Question

Perform the following calculations. Round the answers. Challenge \(\left(1.32 \times 10^{3} \mathrm{g}\right) \div\left(2.5 \times 10^{2} \mathrm{cm}^{3}\right)\)

Short answer

The result of the calculation is approximately \(5.28\).

Step-by-step solution

Divide coefficients

Begin by dividing the coefficients 1.32 and 2.5: \(\dfrac{1.32}{2.5} = 0.528\)

Subtract exponents

Next, we will subtract the exponents: \((10^{3})/(10^{2}) = 10^{(3-2)} = 10^{1}\)

Combine the results

Now, we will multiply the result from Step 1 with the result from Step 2: \(0.528 \times 10^{1} = 5.28\)

Round the answer

Finally, we will round our answer to a reasonable number of decimal places (in this case, two decimal places): \(5.28\) The result of the calculation is approximately \(5.28\).

Key concepts

Coefficients

In scientific notation, we often deal with numbers expressed in the form of a coefficient and an exponent connected to a base of 10. The coefficient is a number, often between 1 and 10, which is the more detailed part of the number. For instance, in the scientific notation \(1.32 \times 10^3\), the coefficient is 1.32. Coefficients are the real, manageable pieces we work with in calculations.

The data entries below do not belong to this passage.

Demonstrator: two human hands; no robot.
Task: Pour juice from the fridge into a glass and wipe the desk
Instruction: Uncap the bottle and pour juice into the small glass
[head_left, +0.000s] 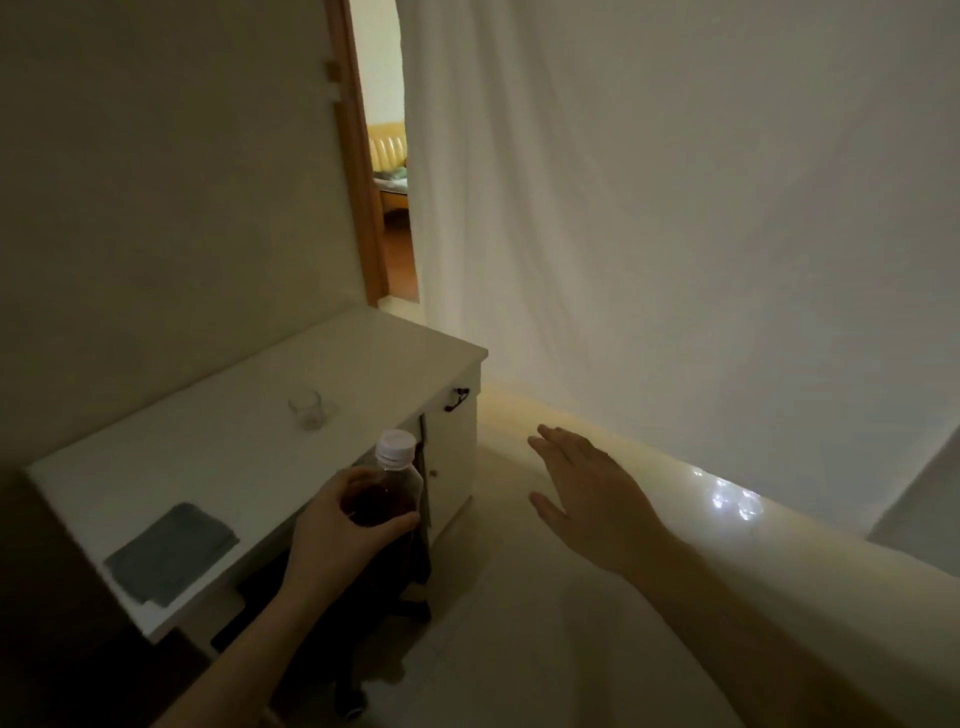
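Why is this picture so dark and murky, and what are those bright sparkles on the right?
Head view: the room is dimly lit and the image soft, so the glass on the desk barely shows; straight edges bow, typical of a wide lens; the sparkles look like glare on a pale ledge; the doorway is brightest.

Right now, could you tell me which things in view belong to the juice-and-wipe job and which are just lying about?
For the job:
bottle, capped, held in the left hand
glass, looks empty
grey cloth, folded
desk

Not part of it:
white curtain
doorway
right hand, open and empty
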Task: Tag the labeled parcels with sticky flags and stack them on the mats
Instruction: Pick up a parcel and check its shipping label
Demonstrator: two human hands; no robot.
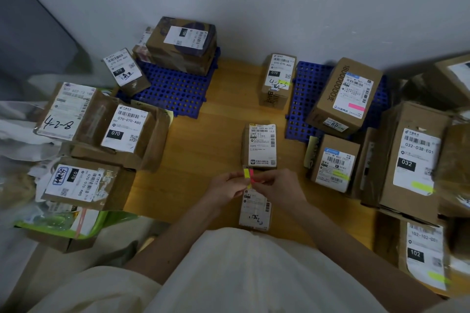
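Note:
Both hands meet at the middle of the wooden floor. My left hand (227, 187) pinches a small pad of sticky flags (248, 176), yellow and pink strips. My right hand (276, 185) pinches at the same pad from the right. Just beyond the hands stands a small labeled parcel (260, 145). Another small labeled parcel (255, 212) lies under the hands, close to my body. Two blue perforated mats lie at the back: the left mat (175, 91) carries a stacked brown parcel (183, 43), the right mat (304, 99) carries a large box (346, 95) with a pink flag.
Labeled boxes crowd the left side, among them one marked 4-2-8 (63, 110) and two marked 070 (124, 129). More boxes with yellow flags fill the right, such as the 032 box (414, 157) and the 102 box (422, 256). A parcel (278, 79) stands between the mats.

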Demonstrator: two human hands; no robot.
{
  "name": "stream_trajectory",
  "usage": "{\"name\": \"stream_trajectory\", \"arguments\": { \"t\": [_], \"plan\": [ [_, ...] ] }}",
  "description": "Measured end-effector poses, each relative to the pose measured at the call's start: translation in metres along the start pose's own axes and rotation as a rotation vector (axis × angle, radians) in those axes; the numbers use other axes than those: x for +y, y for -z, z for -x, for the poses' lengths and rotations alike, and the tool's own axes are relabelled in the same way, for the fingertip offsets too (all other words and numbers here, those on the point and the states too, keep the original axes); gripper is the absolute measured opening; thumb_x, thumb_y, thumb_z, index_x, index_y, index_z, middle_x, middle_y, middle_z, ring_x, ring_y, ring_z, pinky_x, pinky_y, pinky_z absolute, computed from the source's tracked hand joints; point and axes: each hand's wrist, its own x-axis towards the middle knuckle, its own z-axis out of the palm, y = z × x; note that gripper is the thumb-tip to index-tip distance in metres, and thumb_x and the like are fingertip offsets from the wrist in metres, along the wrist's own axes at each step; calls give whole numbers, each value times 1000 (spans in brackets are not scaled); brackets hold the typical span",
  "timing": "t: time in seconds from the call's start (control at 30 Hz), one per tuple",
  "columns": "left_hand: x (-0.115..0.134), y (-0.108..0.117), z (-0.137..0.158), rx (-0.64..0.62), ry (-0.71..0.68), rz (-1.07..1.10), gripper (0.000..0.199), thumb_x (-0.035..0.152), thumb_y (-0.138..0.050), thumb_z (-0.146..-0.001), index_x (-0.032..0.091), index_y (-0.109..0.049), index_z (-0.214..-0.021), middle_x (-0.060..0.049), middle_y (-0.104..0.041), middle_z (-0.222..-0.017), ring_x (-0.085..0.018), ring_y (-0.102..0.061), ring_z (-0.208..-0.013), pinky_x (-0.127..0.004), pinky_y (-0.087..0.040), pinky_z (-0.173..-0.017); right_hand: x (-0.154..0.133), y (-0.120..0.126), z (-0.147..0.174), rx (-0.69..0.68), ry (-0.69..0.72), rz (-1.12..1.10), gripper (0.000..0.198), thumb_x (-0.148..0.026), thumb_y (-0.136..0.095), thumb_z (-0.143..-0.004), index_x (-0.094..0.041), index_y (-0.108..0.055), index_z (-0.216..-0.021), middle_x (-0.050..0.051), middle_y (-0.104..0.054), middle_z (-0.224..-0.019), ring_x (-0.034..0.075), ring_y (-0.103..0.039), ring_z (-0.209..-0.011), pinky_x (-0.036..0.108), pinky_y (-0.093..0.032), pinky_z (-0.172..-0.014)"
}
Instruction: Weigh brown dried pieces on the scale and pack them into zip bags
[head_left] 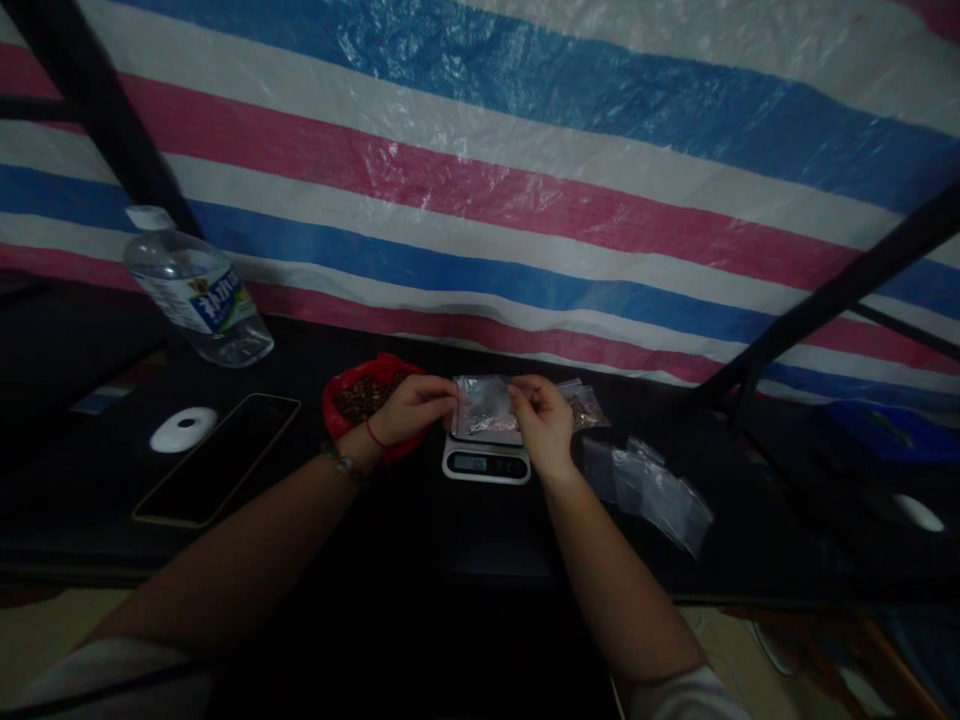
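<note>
A small clear zip bag (484, 402) is stretched between my two hands above a digital scale (486, 464). My left hand (412, 405) pinches its left edge, and the fingers of my right hand (541, 415) are closed on its right edge. The bag looks flat. Just left of the scale sits a red bag (337, 388), rolled open, with small brown pieces (367, 397) inside; my left wrist covers part of it. Behind my right hand lies a filled zip bag (589, 408) holding brownish bits. Several flat zip bags (652, 490) are spread out to the right.
On the left are a large plastic bottle (199, 290), a white rounded object (183, 429) and a phone (221, 460) lying flat. A blue tray (892, 430) stands far right. Striped plastic sheeting (480, 190) hangs behind the black table, with dark frame bars (832, 295) at the sides.
</note>
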Motion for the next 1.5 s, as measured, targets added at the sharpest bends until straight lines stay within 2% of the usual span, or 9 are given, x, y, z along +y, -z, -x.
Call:
{"name": "stream_trajectory", "arguments": {
  "t": [0.1, 0.2, 0.33, 0.47, 0.6, 0.83, 1.2, 1.37, 1.5],
  "plan": [
    [1, -3, -1, 24, 19, -61, 30, 43, -63, -76, 12, -65, -76, -3, -64, -62, -11, -55, -49, -22, -45, -48, -1, 2, 4, 50, 86, 90, 31, -44, -52, -86, -21, -62, -105, 4, -64, -80, 18, -60, -73, 30, -50, -69],
    [3, -9, -1, 185, -17, -175, 28, 41, -60, -79, 13, -64, -75, -1, -62, -59, -10, -53, -46, -21, -43, -46, -7, 4, 10, 195, 244, 225, 36, -40, -53, -86, -21, -57, -116, 11, -61, -110, 25, -56, -107, 41, -47, -90],
    [8, -21, 5, 431, -103, -420, 25, 39, -56, -82, 16, -65, -78, -3, -67, -67, -13, -59, -55, -23, -48, -53, -18, 1, 21, 88, 496, 244, 35, -38, -59, -84, -23, -58, -115, 11, -62, -108, 26, -55, -109, 45, -45, -96],
    [13, -29, 10, 317, -304, -646, 21, 34, -56, -85, 18, -67, -78, -4, -70, -74, -14, -64, -68, -25, -50, -66, -21, -6, 23, -106, 606, 166, 43, -38, -62, -84, -24, -53, -124, 9, -62, -113, 22, -58, -108, 40, -49, -94],
    [12, -27, 9, 200, -502, -683, 18, 26, -51, -88, 17, -64, -80, -3, -68, -74, -14, -64, -69, -24, -49, -65, -17, -6, 18, -150, 658, 114, 36, -22, -54, -89, -27, -54, -124, 6, -66, -107, 19, -62, -101, 35, -52, -90],
    [13, -30, 9, 160, -560, -763, 20, 22, -52, -85, 16, -57, -67, -1, -58, -60, -12, -54, -58, -22, -42, -56, -12, -7, 19, -286, 688, 152, 56, -11, -53, -83, -24, -44, -137, 9, -61, -123, 22, -57, -114, 42, -50, -97],
    [19, -27, 10, 116, -616, -781, 23, 19, -47, -84, 18, -51, -61, 0, -53, -57, -11, -50, -55, -23, -39, -54, -6, -10, 18, -154, 450, 23, 24, -20, -55, -87, -23, -62, -110, 4, -72, -96, 16, -70, -83, 28, -58, -72],
    [18, -31, 10, 175, -589, -888, 26, 21, -50, -83, 18, -50, -58, 1, -51, -53, -11, -47, -51, -23, -35, -50, -4, -8, 16, -80, 645, 202, 22, -12, -48, -87, -22, -68, -88, 8, -65, -118, 18, -65, -103, 33, -56, -85],
    [20, -32, 11, 122, -615, -940, 23, 22, -51, -87, 17, -56, -65, -1, -59, -60, -12, -53, -58, -24, -40, -56, 0, -8, 14, -88, 666, 270, 31, -10, -46, -88, -22, -66, -109, 9, -65, -118, 18, -63, -107, 31, -54, -90]
  ]
}}
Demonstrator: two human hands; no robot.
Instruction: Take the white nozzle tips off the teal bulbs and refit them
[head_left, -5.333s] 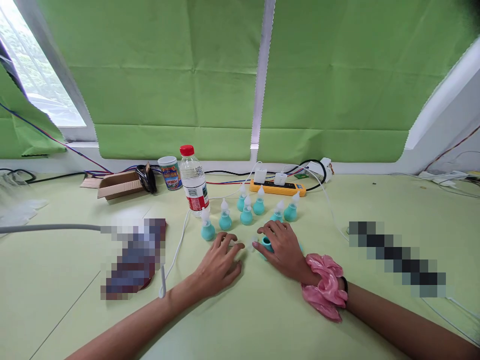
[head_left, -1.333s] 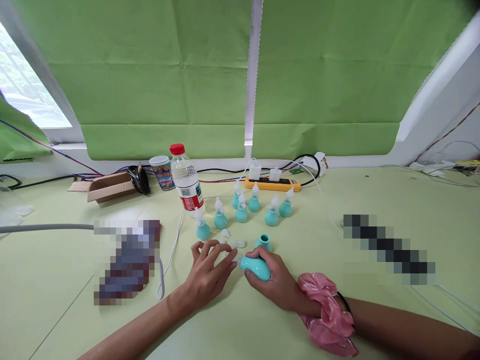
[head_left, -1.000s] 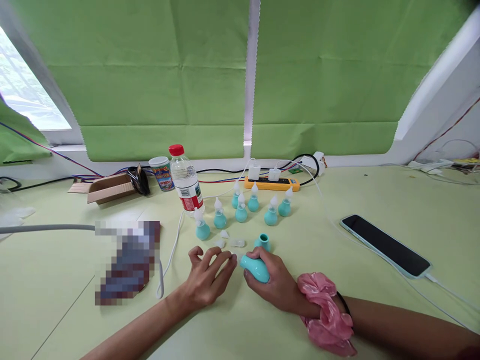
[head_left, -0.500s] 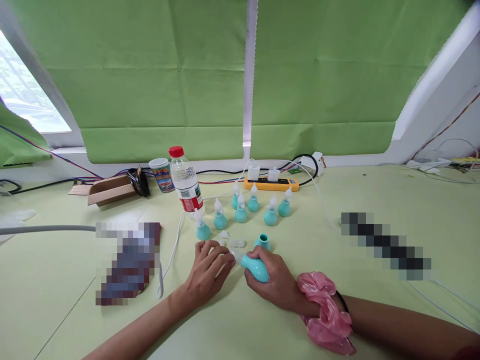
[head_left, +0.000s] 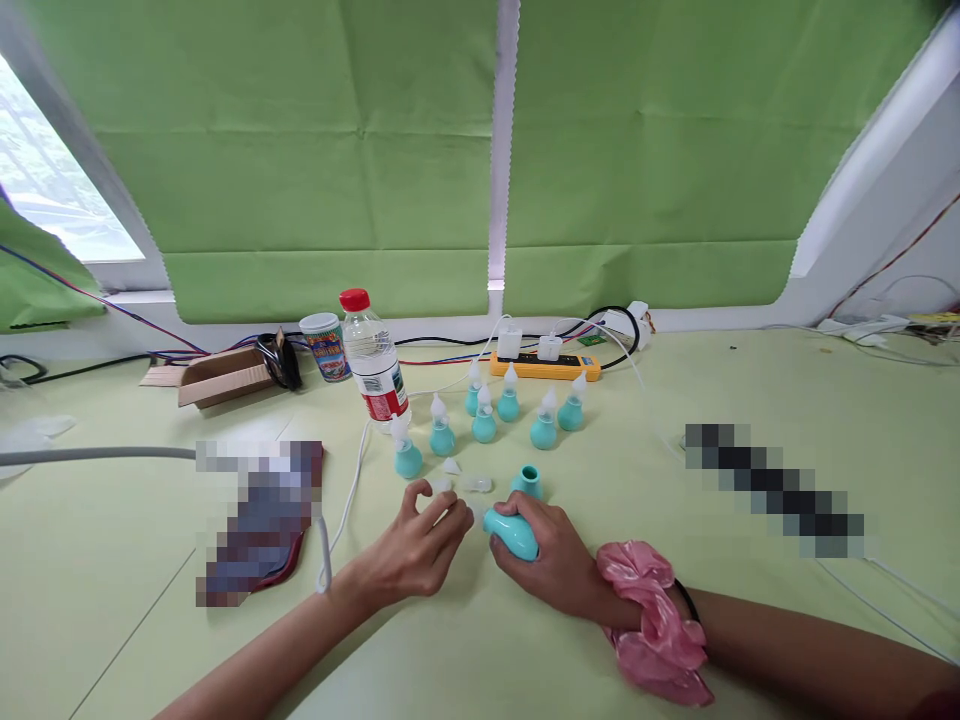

• When performing operations like multiplication or division in scientific notation, it's crucial first to handle the coefficients as you would in any basic arithmetic operation.
• In our example exercise, the original coefficients are 1.32 and 2.5, which we divide as the first step \(\frac{1.32}{2.5} = 0.528\).
• This division extracts the core numerical relationship of the two values at hand, excluding the influence of the powers of 10.

Understanding coefficients in scientific notation helps simplify complex calculations by removing the complexity of large or very small numbers.

Exponents

Exponents in scientific notation indicate how many times the base, which is often 10, is multiplied by itself. In a number like \(10^3\), the exponent is 3, telling us that 10 is used as a factor three times: \(10 \times 10 \times 10 = 1000\).

• When dividing numbers in scientific notation, you subtract the exponent of the denominator from the exponent of the numerator.
• For example, in the operation \((10^3)/(10^2)\), you subtract the exponents: \(3 - 2 = 1\), resulting in \(10^1\).
• This subtraction helps in effectively scaling the numbers, allowing the simplification of complex calculations.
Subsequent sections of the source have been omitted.